Yawn is built on top of three fundamental concepts: neural networks, environments and experiments.
A neural network class extends yawn.nn.NeuralNetwork
implementing all the
computational logic behind a given neural model. Note that although we have chosen the term
`neural network' any other machine learning method can be added to Yawn.
A test environment is any program or system capable of supplying train and testing
datasets to Yawn and receives predictions in order to process and asses them. For example,
the PlainTextEnvironment (yawn.envs.plaintext.PlainTextEnvironment
) read data
from a text file and produces a text file with the predictions obtained by Yawn. All
environment classes extends yawn.envs.Environment
.
Finally, an experiment is the combination of a particular setup of a neural network and a test environment.
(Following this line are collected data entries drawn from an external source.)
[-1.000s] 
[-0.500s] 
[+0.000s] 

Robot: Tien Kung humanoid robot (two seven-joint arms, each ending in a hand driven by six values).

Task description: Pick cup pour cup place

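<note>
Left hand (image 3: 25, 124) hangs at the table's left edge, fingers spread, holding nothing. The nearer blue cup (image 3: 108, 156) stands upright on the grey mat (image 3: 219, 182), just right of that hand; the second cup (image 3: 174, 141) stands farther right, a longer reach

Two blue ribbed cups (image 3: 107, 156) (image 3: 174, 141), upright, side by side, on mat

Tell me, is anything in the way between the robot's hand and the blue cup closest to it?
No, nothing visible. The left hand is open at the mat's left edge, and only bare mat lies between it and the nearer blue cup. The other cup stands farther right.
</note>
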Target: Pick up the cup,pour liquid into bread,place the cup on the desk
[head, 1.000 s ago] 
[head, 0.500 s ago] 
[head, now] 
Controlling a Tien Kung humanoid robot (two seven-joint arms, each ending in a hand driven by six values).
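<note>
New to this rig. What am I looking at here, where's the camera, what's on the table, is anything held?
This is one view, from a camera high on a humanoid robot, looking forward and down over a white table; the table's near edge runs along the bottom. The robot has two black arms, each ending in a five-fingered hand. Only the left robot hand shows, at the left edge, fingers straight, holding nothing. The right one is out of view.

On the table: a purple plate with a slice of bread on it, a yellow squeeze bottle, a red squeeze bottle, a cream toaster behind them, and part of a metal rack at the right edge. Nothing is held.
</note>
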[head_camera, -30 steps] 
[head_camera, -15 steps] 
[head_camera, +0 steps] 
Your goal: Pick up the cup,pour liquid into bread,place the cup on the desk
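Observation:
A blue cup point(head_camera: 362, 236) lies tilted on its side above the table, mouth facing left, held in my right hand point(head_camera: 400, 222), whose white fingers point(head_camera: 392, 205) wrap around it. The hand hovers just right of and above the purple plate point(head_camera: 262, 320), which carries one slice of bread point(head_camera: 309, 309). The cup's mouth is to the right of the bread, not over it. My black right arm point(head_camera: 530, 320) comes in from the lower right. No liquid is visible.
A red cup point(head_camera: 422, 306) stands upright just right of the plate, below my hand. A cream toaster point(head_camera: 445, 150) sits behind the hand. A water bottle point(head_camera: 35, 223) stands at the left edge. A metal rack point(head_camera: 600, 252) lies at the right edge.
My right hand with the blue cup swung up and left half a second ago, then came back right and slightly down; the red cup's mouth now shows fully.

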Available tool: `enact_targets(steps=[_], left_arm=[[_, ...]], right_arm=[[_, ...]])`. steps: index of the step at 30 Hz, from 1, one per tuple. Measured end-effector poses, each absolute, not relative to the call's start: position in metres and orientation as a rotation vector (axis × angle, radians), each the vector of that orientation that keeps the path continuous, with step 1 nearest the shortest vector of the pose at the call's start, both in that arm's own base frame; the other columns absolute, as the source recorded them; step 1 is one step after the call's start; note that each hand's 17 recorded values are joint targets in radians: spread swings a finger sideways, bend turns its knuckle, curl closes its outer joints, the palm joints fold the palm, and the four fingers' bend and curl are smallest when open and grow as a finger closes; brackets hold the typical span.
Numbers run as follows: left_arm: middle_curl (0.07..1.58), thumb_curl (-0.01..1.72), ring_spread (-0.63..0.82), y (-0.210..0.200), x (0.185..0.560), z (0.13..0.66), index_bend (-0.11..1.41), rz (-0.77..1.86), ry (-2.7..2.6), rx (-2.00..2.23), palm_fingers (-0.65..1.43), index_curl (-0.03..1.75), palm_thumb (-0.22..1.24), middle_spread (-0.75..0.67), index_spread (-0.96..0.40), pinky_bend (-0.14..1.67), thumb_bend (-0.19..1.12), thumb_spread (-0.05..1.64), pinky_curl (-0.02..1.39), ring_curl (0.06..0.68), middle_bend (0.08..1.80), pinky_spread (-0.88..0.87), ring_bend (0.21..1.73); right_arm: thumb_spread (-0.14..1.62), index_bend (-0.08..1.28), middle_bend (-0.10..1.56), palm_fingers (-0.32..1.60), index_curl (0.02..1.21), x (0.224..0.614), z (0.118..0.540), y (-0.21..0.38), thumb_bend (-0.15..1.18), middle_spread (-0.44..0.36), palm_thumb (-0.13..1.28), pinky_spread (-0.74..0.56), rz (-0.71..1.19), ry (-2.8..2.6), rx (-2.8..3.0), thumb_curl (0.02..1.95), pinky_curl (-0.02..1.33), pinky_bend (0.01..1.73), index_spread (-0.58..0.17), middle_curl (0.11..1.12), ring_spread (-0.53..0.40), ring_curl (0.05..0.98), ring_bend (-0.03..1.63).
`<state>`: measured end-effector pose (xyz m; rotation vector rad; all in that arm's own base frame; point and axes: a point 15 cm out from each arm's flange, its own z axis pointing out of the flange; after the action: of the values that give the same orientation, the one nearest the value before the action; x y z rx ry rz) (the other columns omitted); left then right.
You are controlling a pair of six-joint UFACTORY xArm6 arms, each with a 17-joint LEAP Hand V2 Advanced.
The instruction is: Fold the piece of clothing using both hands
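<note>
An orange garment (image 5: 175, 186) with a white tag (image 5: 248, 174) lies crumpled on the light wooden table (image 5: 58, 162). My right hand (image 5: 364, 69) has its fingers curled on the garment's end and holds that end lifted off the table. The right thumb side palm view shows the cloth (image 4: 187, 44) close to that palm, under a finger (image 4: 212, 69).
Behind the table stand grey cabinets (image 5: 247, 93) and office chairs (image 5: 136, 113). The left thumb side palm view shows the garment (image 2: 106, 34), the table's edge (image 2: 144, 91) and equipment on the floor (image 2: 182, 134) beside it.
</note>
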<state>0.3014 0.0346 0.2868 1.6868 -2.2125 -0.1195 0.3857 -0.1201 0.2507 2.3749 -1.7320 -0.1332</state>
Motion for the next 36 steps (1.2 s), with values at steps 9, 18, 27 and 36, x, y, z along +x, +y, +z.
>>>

A network committee (yawn.nn.committe.NetworkCommittee
) is an extension to yawn.nn.NeuralNetwork
that does not
represents a neural network. Instead, it represents a committee or set of neural networks that are trained with the
same dataset (this is not completely true since each network is trained with a different ordering of the dataset).
This set can be later used concurrently to generate predictions more statistically valid.
One of the benefits of the NetworkCommittee class is that it can contain different implementations of neural models and/or models with a different set of initial parameters. The networks that are members of a committee are trained in a multi-threaded fashion. Keep this in mind when implementing your own models.